▶ [Your instructions] Each line from the opening of the listing below through the line that contains "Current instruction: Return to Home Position" is to be output exactly as written.

+ + + +

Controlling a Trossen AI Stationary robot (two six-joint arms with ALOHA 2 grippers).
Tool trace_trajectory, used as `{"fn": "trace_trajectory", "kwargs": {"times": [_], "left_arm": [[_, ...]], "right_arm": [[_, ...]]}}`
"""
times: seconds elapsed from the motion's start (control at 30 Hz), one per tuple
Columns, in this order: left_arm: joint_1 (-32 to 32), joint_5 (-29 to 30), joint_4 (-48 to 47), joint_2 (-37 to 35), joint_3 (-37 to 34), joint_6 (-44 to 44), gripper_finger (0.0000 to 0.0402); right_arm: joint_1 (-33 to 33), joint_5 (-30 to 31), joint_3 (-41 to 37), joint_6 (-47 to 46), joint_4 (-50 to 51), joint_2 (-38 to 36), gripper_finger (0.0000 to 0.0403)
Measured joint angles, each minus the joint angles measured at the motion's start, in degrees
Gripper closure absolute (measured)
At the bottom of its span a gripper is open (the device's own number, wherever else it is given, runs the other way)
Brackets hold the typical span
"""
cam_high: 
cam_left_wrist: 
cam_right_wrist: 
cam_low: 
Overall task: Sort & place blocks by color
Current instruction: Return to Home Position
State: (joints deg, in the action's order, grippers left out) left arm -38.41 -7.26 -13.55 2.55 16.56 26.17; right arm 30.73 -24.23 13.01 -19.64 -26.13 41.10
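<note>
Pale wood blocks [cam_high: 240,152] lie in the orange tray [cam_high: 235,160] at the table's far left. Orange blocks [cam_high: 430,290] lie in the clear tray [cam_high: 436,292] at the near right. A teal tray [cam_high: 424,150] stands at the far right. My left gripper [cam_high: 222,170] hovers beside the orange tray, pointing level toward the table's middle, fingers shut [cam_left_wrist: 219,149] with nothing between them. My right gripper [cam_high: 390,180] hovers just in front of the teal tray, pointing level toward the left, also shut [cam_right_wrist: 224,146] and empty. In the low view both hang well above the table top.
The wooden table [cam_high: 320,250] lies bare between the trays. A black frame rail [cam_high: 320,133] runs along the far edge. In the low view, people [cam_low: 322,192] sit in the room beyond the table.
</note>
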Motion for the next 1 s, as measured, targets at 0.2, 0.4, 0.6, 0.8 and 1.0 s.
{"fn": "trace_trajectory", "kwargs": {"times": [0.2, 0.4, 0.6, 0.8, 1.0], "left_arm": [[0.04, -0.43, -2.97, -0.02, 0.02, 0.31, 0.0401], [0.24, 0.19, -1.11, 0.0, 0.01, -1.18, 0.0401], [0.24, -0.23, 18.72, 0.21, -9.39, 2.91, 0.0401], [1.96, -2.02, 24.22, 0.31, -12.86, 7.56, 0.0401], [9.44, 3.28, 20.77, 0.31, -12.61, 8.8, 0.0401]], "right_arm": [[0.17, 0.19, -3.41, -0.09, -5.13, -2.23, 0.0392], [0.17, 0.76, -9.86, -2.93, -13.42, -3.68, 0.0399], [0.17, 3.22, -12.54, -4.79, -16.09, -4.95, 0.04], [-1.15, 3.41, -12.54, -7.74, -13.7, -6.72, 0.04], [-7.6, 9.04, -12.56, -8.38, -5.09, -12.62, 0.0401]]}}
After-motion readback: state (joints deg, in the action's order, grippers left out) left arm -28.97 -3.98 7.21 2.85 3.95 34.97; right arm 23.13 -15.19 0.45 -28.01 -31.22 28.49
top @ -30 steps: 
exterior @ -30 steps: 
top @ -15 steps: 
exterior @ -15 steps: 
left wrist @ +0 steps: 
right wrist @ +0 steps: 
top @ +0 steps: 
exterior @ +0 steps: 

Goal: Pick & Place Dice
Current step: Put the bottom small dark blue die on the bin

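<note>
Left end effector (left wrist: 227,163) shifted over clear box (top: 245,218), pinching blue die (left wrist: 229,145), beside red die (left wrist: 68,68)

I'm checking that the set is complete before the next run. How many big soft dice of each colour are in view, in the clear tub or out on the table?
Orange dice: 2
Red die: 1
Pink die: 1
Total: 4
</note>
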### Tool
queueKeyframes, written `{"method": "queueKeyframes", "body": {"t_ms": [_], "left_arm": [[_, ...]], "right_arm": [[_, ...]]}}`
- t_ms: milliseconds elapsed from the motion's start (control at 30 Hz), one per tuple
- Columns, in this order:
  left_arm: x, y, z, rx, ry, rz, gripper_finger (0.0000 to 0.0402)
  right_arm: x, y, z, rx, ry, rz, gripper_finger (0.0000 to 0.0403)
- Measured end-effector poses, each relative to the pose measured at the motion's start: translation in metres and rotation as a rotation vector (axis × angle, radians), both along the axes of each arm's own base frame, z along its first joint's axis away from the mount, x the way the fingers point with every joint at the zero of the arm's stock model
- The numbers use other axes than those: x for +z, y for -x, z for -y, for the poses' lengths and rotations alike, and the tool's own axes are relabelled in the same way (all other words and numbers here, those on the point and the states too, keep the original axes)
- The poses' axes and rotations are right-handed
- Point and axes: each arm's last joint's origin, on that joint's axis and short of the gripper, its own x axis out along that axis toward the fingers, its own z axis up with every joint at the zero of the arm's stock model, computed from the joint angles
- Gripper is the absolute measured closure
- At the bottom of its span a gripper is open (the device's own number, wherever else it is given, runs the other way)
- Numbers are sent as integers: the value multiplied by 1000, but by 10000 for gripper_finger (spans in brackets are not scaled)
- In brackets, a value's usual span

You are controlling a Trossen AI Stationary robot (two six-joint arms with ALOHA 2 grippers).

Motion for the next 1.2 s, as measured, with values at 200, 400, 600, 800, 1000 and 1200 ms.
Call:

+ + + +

▶ [Answer for the task]
Controlling a Trossen AI Stationary robot (two six-joint arms with ALOHA 2 grippers).
Tool trace_trajectory, used as `{"fn": "trace_trajectory", "kwargs": {"times": [_], "left_arm": [[_, ...]], "right_arm": [[_, ...]]}}`
"""
times: seconds elapsed from the motion's start (control at 30 Hz), one per tuple
Columns, in this order: left_arm: joint_1 (-32 to 32), joint_5 (-29 to 30), joint_4 (-48 to 47), joint_2 (-37 to 35), joint_3 (-37 to 34), joint_6 (-44 to 44), gripper_finger (0.0000 to 0.0402); right_arm: joint_1 (-33 to 33), joint_5 (-30 to 31), joint_3 (-41 to 37), joint_6 (-47 to 46), joint_4 (-50 to 51), joint_2 (-38 to 36), gripper_finger (0.0000 to 0.0403)
Measured joint angles, each minus the joint angles measured at the motion's start, in degrees
Gripper closure absolute (measured)
At the bottom of its span a gripper is open (the device's own number, wherever else it is given, runs the other way)
Brackets hold the typical span
"""
cam_high: 
cam_left_wrist: 
cam_right_wrist: 
cam_low: 
Overall task: Sort & place blocks by color
Current instruction: Return to Home Position

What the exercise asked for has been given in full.